Each line of the material must be reproduced exactly; pictures stay out.

Data supplied below:

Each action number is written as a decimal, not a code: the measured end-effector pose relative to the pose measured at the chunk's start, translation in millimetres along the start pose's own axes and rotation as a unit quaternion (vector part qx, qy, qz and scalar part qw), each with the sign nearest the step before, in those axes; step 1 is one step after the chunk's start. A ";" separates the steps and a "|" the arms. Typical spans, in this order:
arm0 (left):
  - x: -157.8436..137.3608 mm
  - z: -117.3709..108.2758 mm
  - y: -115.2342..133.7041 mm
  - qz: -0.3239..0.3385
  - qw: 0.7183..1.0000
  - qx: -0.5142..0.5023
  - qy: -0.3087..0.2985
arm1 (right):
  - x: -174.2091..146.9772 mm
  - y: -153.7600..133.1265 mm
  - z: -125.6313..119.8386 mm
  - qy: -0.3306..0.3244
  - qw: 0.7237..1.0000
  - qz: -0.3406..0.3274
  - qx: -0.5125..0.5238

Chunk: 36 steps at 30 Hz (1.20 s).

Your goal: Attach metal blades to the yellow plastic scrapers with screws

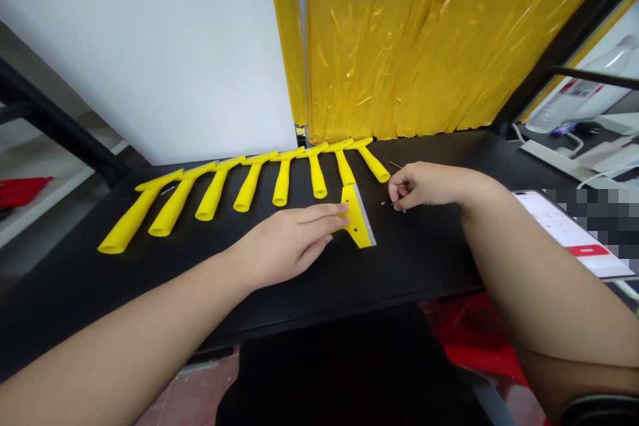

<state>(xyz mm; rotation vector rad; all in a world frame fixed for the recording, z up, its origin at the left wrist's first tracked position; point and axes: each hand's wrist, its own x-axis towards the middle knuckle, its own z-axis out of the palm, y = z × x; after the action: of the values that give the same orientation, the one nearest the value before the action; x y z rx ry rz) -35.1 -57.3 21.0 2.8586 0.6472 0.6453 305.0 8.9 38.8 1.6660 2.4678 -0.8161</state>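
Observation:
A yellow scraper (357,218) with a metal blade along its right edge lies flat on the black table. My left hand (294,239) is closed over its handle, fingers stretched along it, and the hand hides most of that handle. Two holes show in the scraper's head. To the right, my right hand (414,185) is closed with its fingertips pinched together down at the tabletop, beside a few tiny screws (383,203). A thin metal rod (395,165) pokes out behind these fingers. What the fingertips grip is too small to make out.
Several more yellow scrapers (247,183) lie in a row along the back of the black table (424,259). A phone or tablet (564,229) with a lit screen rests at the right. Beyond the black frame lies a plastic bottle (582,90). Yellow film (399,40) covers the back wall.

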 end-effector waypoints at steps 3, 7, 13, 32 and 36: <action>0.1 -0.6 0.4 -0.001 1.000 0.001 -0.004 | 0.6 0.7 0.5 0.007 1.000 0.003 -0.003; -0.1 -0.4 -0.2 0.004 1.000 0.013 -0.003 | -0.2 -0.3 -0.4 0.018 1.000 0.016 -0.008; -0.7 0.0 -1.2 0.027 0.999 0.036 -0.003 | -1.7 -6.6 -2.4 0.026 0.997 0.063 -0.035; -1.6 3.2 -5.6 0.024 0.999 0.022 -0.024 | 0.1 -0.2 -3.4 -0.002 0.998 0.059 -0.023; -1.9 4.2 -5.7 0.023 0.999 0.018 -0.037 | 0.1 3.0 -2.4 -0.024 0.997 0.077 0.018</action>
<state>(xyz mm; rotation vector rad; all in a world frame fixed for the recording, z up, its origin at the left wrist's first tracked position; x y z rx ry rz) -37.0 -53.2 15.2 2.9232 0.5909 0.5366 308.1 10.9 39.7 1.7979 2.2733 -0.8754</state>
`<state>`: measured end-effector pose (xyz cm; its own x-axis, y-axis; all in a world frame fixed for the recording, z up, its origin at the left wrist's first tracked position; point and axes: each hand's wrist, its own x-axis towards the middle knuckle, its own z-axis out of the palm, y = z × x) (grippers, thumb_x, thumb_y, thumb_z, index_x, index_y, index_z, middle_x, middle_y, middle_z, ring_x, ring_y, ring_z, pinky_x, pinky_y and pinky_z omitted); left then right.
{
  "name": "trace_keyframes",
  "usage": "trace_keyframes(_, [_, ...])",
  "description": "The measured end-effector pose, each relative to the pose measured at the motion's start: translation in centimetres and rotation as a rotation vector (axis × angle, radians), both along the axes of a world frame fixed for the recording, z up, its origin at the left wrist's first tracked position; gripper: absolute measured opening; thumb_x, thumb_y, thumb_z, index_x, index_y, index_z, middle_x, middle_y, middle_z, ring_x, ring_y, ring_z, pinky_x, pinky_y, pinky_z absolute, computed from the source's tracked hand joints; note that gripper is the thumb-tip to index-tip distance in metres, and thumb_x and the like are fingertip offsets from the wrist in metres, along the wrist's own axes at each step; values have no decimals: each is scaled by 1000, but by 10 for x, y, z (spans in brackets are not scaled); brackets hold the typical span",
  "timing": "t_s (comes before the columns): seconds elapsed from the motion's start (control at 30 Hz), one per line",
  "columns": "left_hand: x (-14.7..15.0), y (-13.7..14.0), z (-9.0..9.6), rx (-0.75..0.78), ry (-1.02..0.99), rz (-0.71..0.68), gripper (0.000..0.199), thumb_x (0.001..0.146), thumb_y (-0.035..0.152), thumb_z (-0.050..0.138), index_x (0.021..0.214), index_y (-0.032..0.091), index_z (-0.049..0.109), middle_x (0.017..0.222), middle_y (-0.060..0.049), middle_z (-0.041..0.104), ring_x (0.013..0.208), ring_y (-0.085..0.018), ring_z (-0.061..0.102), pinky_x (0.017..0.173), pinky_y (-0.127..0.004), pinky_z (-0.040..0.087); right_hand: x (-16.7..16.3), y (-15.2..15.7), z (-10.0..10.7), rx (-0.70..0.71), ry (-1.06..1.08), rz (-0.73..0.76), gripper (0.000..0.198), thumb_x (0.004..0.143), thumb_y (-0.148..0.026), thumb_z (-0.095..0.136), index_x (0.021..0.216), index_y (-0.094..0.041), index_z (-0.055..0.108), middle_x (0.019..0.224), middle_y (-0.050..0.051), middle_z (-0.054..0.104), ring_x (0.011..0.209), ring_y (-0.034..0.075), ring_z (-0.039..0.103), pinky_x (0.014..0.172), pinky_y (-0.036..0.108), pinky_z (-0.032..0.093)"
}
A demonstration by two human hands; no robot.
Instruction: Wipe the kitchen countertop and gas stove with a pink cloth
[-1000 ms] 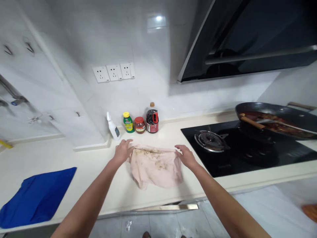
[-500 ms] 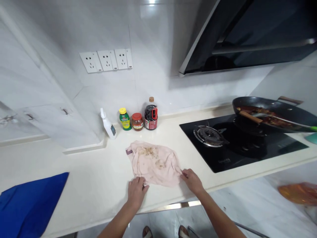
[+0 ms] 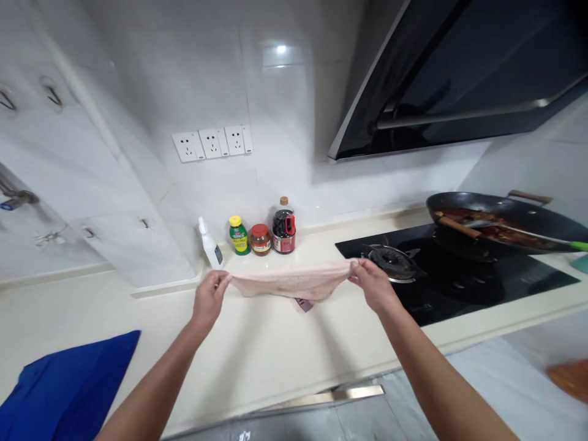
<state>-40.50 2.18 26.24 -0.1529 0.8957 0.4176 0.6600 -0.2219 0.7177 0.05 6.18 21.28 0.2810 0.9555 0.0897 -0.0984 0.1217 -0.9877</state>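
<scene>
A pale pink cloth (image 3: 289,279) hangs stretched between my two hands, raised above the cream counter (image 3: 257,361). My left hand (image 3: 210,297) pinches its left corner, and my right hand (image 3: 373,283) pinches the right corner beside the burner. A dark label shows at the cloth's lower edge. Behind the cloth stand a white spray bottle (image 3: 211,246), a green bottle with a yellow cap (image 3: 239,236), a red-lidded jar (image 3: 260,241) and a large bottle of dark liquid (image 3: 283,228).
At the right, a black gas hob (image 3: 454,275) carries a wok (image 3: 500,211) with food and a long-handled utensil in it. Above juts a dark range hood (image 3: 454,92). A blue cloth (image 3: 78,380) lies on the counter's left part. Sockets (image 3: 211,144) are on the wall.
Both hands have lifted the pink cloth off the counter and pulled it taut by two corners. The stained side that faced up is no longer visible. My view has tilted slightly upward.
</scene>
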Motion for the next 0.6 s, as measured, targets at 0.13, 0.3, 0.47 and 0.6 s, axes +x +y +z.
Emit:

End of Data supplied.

* **Solution to the exercise**:
Each action number is written as a decimal, not a code: the measured end-effector pose relative to the pose measured at the chunk's start, translation in millimetres along the start pose's own axes and rotation as a unit quaternion (vector part qx, qy, qz and scalar part qw), each with the sign nearest the step before, in those axes; step 1 is one step after the chunk's start. A ";" separates the steps and a "|" the arms. Typical spans, in this order:
arm0 (left):
  - x: -157.8436..137.3608 mm
  - z: -117.3709..108.2758 mm
  - y: -115.2342..133.7041 mm
  - qz: -0.3239..0.3385
  - qw: 0.7183..1.0000
  - qx: -0.5142..0.5023
  - qy: -0.3087..0.2985
arm1 (right):
  - x: -174.2091..146.9772 mm
  - y: -153.7600..133.1265 mm
  - z: -125.6313..119.8386 mm
  - qy: -0.3306..0.3244
  - qw: 0.7237..1.0000
  - qz: -0.3406..0.3274
  - qx: -0.5125..0.5238

Chunk: 36 steps at 30 Hz (1.20 s).

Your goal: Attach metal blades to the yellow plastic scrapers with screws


<state>(xyz mm; rotation vector rad; all in a world frame fixed for the recording, z up, its origin at the left wrist's first tracked position; point and axes: each hand's wrist, its own x-axis towards the middle knuckle, its own z-axis out of the palm, y = z × x; after the action: of the values that give the same orientation, the one nearest the value before the action; x y z rx ry rz) -35.1 -57.3 21.0 2.8586 0.6472 0.6453 305.0 8.9 38.8 1.6660 2.4678 -0.8161</state>
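Observation:
A yellow scraper (357,218) with a metal blade along its right edge lies flat on the black table. My left hand (294,239) is closed over its handle, fingers stretched along it, and the hand hides most of that handle. Two holes show in the scraper's head. To the right, my right hand (414,185) is closed with its fingertips pinched together down at the tabletop, beside a few tiny screws (383,203). A thin metal rod (395,165) pokes out behind these fingers. What the fingertips grip is too small to make out.
Several more yellow scrapers (247,183) lie in a row along the back of the black table (424,259). A phone or tablet (564,229) with a lit screen rests at the right. Beyond the black frame lies a plastic bottle (582,90). Yellow film (399,40) covers the back wall.
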
 end-effector waypoints at steps 3, 7, 13, 32 and 36: <action>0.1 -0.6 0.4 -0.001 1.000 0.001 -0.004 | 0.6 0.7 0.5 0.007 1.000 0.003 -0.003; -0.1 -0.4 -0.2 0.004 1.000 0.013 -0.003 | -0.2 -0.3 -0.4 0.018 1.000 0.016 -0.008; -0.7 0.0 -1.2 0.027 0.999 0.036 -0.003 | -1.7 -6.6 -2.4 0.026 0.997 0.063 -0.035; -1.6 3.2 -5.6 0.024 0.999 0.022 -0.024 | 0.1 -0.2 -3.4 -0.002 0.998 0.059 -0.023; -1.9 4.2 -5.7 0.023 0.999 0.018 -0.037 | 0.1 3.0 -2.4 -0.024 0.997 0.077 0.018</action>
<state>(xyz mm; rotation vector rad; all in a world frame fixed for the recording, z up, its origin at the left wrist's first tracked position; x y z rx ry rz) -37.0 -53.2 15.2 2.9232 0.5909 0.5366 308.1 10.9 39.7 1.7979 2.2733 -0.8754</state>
`<state>`: measured end-effector pose (xyz cm; its own x-axis, y-axis; all in a world frame fixed for the recording, z up, its origin at the left wrist's first tracked position; point and axes: each hand's wrist, its own x-axis towards the middle knuckle, its own z-axis out of the palm, y = z × x) (grippers, thumb_x, thumb_y, thumb_z, index_x, index_y, index_z, middle_x, middle_y, middle_z, ring_x, ring_y, ring_z, pinky_x, pinky_y and pinky_z omitted); left then right.
{
  "name": "trace_keyframes",
  "usage": "trace_keyframes(_, [_, ...])",
  "description": "The measured end-effector pose, each relative to the pose measured at the motion's start: translation in centimetres and rotation as a rotation vector (axis × angle, radians), both along the axes of a world frame fixed for the recording, z up, its origin at the left wrist's first tracked position; gripper: absolute measured opening; thumb_x, thumb_y, thumb_z, index_x, index_y, index_z, middle_x, middle_y, middle_z, ring_x, ring_y, ring_z, pinky_x, pinky_y, pinky_z absolute, computed from the source's tracked hand joints; note that gripper is the thumb-tip to index-tip distance in metres, and thumb_x and the like are fingertip offsets from the wrist in metres, along the wrist's own axes at each step; values have no decimals: each is scaled by 1000, but by 10 for x, y, z (spans in brackets are not scaled); brackets hold the typical span",
  "timing": "t_s (comes before the columns): seconds elapsed from the motion's start (control at 30 Hz), one per line",
  "columns": "left_hand: x (-14.7..15.0), y (-13.7..14.0), z (-9.0..9.6), rx (-0.75..0.78), ry (-1.02..0.99), rz (-0.71..0.68), gripper (0.000..0.199), thumb_x (0.001..0.146), thumb_y (-0.035..0.152), thumb_z (-0.050..0.138), index_x (0.021..0.214), index_y (-0.032..0.091), index_z (-0.049..0.109), middle_x (0.017..0.222), middle_y (-0.060..0.049), middle_z (-0.041..0.104), ring_x (0.013..0.208), ring_y (-0.085..0.018), ring_z (-0.061..0.102), pinky_x (0.017..0.173), pinky_y (-0.127..0.004), pinky_z (-0.040..0.087); right_hand: x (-16.7..16.3), y (-15.2..15.7), z (-10.0..10.7), rx (-0.70..0.71), ry (-1.06..1.08), rz (-0.73..0.76), gripper (0.000..0.198), thumb_x (0.004..0.143), thumb_y (-0.148..0.026), thumb_z (-0.095..0.136), index_x (0.021..0.216), index_y (-0.094..0.041), index_z (-0.055..0.108), middle_x (0.019..0.224), middle_y (-0.050..0.051), middle_z (-0.054..0.104), ring_x (0.011..0.209), ring_y (-0.034..0.075), ring_z (-0.039..0.103), pinky_x (0.014..0.172), pinky_y (-0.036..0.108), pinky_z (-0.032..0.093)"
}
A demonstration by two human hands; no robot.
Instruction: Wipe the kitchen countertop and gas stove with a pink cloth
[-1000 ms] 
[-500 ms] 
[+0 ms] 
<state>-40.50 2.18 26.24 -0.1529 0.8957 0.4176 0.6600 -0.2219 0.7177 0.05 6.18 21.28 0.2810 0.9555 0.0897 -0.0984 0.1217 -0.9877</state>
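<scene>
A pale pink cloth (image 3: 289,279) hangs stretched between my two hands, raised above the cream counter (image 3: 257,361). My left hand (image 3: 210,297) pinches its left corner, and my right hand (image 3: 373,283) pinches the right corner beside the burner. A dark label shows at the cloth's lower edge. Behind the cloth stand a white spray bottle (image 3: 211,246), a green bottle with a yellow cap (image 3: 239,236), a red-lidded jar (image 3: 260,241) and a large bottle of dark liquid (image 3: 283,228).
At the right, a black gas hob (image 3: 454,275) carries a wok (image 3: 500,211) with food and a long-handled utensil in it. Above juts a dark range hood (image 3: 454,92). A blue cloth (image 3: 78,380) lies on the counter's left part. Sockets (image 3: 211,144) are on the wall.
Both hands have lifted the pink cloth off the counter and pulled it taut by two corners. The stained side that faced up is no longer visible. My view has tilted slightly upward.
</scene>
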Motion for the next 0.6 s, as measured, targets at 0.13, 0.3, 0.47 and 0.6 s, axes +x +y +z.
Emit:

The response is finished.